→ What you should do: So that nothing is lost, restate each entry exactly as supplied.

(Records from a dataset)

☆ ☆ ☆ ☆ ☆

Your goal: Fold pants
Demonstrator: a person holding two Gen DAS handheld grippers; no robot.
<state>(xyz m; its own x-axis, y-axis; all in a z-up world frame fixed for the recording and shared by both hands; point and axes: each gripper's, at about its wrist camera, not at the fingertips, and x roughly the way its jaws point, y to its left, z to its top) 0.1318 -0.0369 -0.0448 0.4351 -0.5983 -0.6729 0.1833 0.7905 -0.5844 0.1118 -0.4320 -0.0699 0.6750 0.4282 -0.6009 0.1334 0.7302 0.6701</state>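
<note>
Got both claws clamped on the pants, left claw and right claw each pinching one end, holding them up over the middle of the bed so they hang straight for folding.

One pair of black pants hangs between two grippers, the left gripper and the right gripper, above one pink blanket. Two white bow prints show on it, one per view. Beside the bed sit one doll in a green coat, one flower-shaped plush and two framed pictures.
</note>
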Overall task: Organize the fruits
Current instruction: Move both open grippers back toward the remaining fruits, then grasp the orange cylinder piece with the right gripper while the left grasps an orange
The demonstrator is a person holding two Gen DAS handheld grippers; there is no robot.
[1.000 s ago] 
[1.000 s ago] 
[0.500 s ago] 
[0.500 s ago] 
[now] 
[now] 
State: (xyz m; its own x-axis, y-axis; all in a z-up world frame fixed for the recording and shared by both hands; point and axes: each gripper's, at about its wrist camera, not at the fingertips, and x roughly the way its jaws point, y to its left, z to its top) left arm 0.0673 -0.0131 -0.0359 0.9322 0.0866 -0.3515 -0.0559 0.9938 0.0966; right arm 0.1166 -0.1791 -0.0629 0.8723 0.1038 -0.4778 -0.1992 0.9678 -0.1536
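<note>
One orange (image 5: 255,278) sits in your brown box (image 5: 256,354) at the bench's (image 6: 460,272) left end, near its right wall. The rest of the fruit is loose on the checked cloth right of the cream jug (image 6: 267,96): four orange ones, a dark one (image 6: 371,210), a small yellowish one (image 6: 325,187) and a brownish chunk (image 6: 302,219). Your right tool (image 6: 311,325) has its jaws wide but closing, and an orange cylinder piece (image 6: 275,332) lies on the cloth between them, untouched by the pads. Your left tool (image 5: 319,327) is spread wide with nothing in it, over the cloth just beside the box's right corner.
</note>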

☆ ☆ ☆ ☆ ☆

→ The completed task:
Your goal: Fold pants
Demonstrator: a person holding two Gen DAS handheld grippers; no robot.
<state>(xyz m; its own x-axis, y-axis; all in a z-up world frame fixed for the recording and shared by both hands; point and axes: each gripper's, at about its wrist camera, not at the fingertips, and x roughly the way its jaws point, y to its left, z to its top) 0.1318 -0.0369 -0.0448 0.4351 -0.5983 -0.6729 0.1833 0.7905 -0.5844 0.1118 -0.4320 -0.0699 0.6750 0.4282 -0.6009 0.1334 0.7302 0.6701</state>
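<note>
Got both claws clamped on the pants, left claw and right claw each pinching one end, holding them up over the middle of the bed so they hang straight for folding.

One pair of black pants hangs between two grippers, the left gripper and the right gripper, above one pink blanket. Two white bow prints show on it, one per view. Beside the bed sit one doll in a green coat, one flower-shaped plush and two framed pictures.
</note>
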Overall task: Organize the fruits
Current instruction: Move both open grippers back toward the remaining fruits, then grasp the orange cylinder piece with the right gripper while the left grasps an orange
The demonstrator is a person holding two Gen DAS handheld grippers; there is no robot.
[1.000 s ago] 
[1.000 s ago] 
[0.500 s ago] 
[0.500 s ago] 
[now] 
[now] 
State: (xyz m; its own x-axis, y-axis; all in a z-up world frame fixed for the recording and shared by both hands; point and axes: each gripper's, at about its wrist camera, not at the fingertips, and x roughly the way its jaws point, y to its left, z to its top) left arm 0.0673 -0.0131 -0.0359 0.9322 0.0866 -0.3515 -0.0559 0.9938 0.0966; right arm 0.1166 -0.1791 -0.0629 0.8723 0.1038 -0.4778 -0.1992 0.9678 -0.1536
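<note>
One orange (image 5: 255,278) sits in your brown box (image 5: 256,354) at the bench's (image 6: 460,272) left end, near its right wall. The rest of the fruit is loose on the checked cloth right of the cream jug (image 6: 267,96): four orange ones, a dark one (image 6: 371,210), a small yellowish one (image 6: 325,187) and a brownish chunk (image 6: 302,219). Your right tool (image 6: 311,325) has its jaws wide but closing, and an orange cylinder piece (image 6: 275,332) lies on the cloth between them, untouched by the pads. Your left tool (image 5: 319,327) is spread wide with nothing in it, over the cloth just beside the box's right corner.
</note>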

This output requires nothing more.